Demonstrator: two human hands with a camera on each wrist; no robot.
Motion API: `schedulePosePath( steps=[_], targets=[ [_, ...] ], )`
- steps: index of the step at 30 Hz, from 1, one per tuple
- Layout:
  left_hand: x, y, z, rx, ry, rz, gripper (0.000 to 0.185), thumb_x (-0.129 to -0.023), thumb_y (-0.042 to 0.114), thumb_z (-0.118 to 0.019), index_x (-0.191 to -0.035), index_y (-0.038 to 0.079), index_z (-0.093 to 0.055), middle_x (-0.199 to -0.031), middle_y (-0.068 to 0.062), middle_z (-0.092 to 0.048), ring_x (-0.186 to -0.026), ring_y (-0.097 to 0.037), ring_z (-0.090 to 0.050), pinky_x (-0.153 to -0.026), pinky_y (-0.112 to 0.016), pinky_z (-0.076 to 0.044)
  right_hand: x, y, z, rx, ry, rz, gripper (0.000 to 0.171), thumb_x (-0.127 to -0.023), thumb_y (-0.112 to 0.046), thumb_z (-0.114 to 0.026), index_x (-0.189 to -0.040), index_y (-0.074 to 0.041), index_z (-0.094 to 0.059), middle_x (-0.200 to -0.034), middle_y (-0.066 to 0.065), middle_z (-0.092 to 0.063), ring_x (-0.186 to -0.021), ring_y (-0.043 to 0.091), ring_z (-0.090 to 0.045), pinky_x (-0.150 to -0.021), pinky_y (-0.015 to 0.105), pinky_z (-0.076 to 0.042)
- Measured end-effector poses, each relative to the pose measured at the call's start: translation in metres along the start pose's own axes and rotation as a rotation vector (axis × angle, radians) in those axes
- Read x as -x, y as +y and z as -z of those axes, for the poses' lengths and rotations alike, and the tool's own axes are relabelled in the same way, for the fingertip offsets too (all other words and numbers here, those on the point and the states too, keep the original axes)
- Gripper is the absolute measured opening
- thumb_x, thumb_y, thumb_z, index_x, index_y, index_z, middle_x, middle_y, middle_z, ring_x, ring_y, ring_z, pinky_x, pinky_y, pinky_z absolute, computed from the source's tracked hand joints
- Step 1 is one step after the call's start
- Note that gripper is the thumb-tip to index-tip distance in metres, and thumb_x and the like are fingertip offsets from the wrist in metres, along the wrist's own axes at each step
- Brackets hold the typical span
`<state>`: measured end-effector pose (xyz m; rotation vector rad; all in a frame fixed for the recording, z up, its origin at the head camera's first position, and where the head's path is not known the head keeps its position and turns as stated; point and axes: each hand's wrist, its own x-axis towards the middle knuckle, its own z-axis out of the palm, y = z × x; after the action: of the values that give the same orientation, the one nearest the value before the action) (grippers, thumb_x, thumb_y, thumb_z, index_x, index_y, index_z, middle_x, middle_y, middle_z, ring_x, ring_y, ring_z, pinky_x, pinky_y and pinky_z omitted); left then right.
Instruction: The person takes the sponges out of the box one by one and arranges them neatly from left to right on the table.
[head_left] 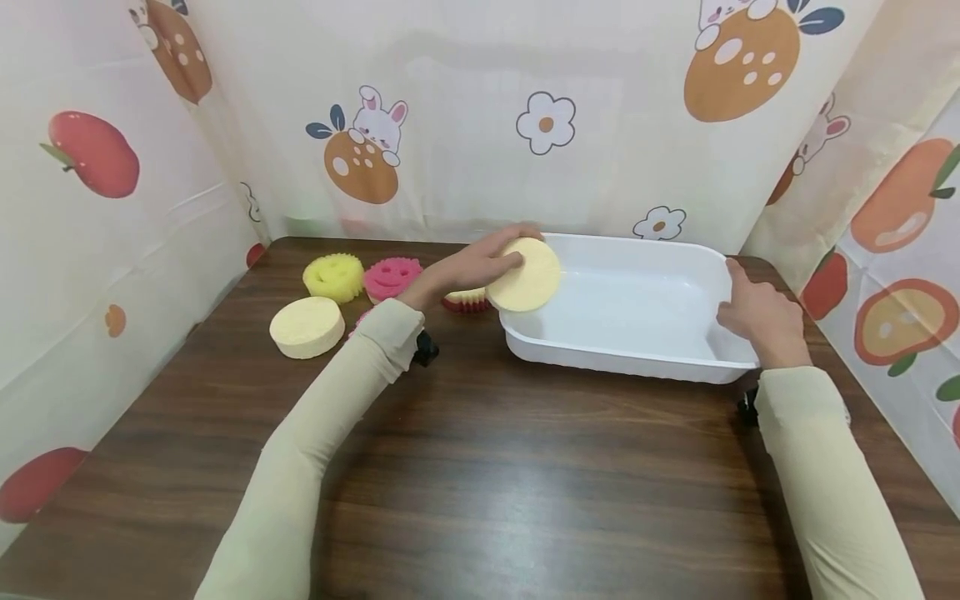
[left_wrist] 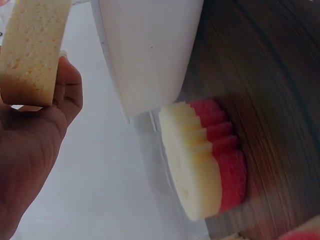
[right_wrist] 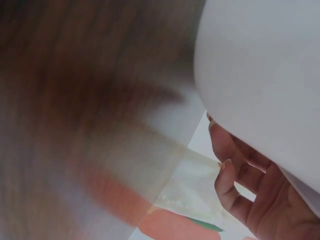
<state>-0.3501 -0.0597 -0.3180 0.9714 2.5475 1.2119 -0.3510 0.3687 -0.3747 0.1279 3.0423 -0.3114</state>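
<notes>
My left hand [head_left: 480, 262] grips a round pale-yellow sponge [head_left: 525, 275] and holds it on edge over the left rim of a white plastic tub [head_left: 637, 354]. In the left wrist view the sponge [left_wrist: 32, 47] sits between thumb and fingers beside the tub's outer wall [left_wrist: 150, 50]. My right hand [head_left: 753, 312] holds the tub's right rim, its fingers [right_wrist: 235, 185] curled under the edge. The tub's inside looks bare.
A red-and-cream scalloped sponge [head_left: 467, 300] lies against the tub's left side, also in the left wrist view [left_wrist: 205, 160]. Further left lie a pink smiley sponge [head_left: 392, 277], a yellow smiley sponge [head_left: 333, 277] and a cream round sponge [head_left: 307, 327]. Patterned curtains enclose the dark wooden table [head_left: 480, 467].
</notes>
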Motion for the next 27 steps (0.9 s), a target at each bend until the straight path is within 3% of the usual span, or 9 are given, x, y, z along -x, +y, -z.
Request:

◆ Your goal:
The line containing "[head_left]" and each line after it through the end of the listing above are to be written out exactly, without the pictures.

◆ Response to the exercise:
[head_left] 
[left_wrist] 
[right_wrist] 
<state>-0.3501 -0.0597 -0.3180 0.9714 2.5475 1.2119 -0.3510 0.3687 -0.3747 0.1279 3.0423 -0.3114</state>
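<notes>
My left hand [head_left: 480, 262] grips a round pale-yellow sponge [head_left: 525, 275] and holds it on edge over the left rim of a white plastic tub [head_left: 637, 354]. In the left wrist view the sponge [left_wrist: 32, 47] sits between thumb and fingers beside the tub's outer wall [left_wrist: 150, 50]. My right hand [head_left: 753, 312] holds the tub's right rim, its fingers [right_wrist: 235, 185] curled under the edge. The tub's inside looks bare.
A red-and-cream scalloped sponge [head_left: 467, 300] lies against the tub's left side, also in the left wrist view [left_wrist: 205, 160]. Further left lie a pink smiley sponge [head_left: 392, 277], a yellow smiley sponge [head_left: 333, 277] and a cream round sponge [head_left: 307, 327]. Patterned curtains enclose the dark wooden table [head_left: 480, 467].
</notes>
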Motion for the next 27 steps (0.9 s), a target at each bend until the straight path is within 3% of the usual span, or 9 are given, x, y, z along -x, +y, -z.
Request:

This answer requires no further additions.